Honor zaprezentował na targach MWC w Barcelonie swój najnowszy flagowiec Magic 6 Pro, który z pewnością przyciągnie uwagę większej liczby użytkowników niż składany Honor Magic V2.
Marka Honor słynie z wysokiej jakości zdjęć. Jej poprzedni model, Magic 5 Pro, przez jakiś czas był liderem rankingu jakości zdjęć ze smartfonów DXOMARK. Producent na pewno nie zamierza odpuszczać w tej dziedzinie i stawia na imponujący zestaw aparatów, wzorowany na poprzedniej generacji.
Tym razem jednak zrezygnował z płynnie wtapiającej się w obudowę wyspy aparatów i postawił na bardziej kanciastą, srebrną oprawę. Podoba mi się, że obudowa jest teraz matowa, a nie błyszcząca.
Honor twierdzi, że Magic 6 Pro jest dziesięciokrotnie bardziej odporny na upadki dzięki zastosowaniu szkła Honor Rhino Armour Glass. To zaskakujące, biorąc pod uwagę zakrzywione szkło, które zwykle jest mniej odporne od płaskiego.
Najważniejszą nowością jest procesor Snapdragon 8 trzeciej generacji, który zastąpił poprzedni układ. Pamięć RAM i pamięć wewnętrzna pozostały na tym samym poziomie, czyli 12/512 GB.
Zmianie uległ również wyświetlacz, który ma niewiele niższą rozdzielczość 2800 x 1280 pikseli, ale znacznie wyższą maksymalną jasność, która punktowo w treściach HDR może osiągać nawet 5000 nitów. To rekord, który bije nawet OnePlus 12. Maksymalna jasność całego ekranu to 2600 nitów.
Ekran ma nadal przekątną 6,8 cala i dostosowuje odświeżanie w technologii LTPO do maksymalnie 120 Hz.
W pakiecie komunikacyjnym dodano obsługę WiFi 7, Bluetooth 5.3 zamiast 5.2, a gniazdo USB C ma teraz kontroler 3.2 zamiast 3.1.
Najwięcej zmian dotyczy baterii i aparatów, więc omówmy je po kolei. Pojemność baterii została zwiększona do 5600 mAh i Honor Magic 6 Pro jest obecnie flagowcem z największą baterią. W starszym modelu pojemność wynosiła 5100 mAh.
Bateria jest wykonana w nowej technologii krzemowo-węglowej.

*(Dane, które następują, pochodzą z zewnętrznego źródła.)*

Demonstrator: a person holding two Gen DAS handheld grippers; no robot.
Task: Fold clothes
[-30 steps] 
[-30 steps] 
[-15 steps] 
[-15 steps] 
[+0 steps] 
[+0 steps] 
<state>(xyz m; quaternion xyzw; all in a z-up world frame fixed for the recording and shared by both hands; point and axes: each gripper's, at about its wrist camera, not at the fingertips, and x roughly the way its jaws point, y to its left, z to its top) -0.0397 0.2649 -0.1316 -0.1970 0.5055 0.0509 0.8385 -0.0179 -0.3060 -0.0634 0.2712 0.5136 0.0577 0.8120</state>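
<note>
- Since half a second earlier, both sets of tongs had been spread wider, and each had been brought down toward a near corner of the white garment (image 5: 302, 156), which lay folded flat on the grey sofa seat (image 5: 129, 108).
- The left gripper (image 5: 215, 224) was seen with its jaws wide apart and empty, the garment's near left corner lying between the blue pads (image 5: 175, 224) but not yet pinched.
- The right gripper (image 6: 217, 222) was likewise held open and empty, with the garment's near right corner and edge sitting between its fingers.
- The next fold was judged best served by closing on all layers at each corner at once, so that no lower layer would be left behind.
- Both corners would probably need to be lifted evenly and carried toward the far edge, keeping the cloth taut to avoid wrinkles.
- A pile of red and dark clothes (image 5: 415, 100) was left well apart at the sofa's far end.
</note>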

Dodatkowo moc ładowania przewodowego wzrosła z 66W do 80W, a bezprzewodowego z 50W do 60W.
Honor Magic 6 Pro ma zupełnie nowy zestaw aparatów:
Główny aparat dostał nową, większą matrycę 1/1.3" H9000, zoptymalizowaną pod kątem HDR. Otrzymał również zmienną przysłonę od F/1.4 do F/2.0.
Honor zwiększył rozdzielczość matrycy teleobiektywu i zmniejszył powiększenie optyczne – podobne posunięcie zastosował Samsung w S24 Ultra. W Honorze Magic 6 Pro zamiast x3,5 powiększenia i 50 megapikseli jest teraz x2,5 powiększenie i 180 megapikseli.
Wszystkie aparaty mają autofocus, nawet ultraszerokokątny i przedni. Najwięcej zmian dotyczy właśnie aparatu do selfie. W starszym modelu miał 12 megapikseli i nie miał AF, a w nowszym ma 50 megapikseli, AF i do tego TOF 3D do skanowania twarzy, wykorzystywany także podczas bezpiecznego odblokowania telefonu.
Jeśli cena Honor Magic 6 Pro będzie równie konkurencyjna, co poprzedniego modelu, a zdjęcia równie dobre, możemy mieć do czynienia z atrakcyjną alternatywą w porównaniu do Samsunga i OnePlusa.
Smartfon Honor Magic 6 Pro 5G 12 GB + 512 wyceniono na 1299 euro.
My już testujemy ten telefon i z pewnością damy znać, natomiast na premierę i wyniki naszych testów trzeba będzie jeszcze cierpliwie poczekać do początku kwietnia – wtedy telefon ma trafić na nasz rynek. Trochę szkoda, bo konkurencja do tego czasu nie będzie zasypiać gruszek w popiele.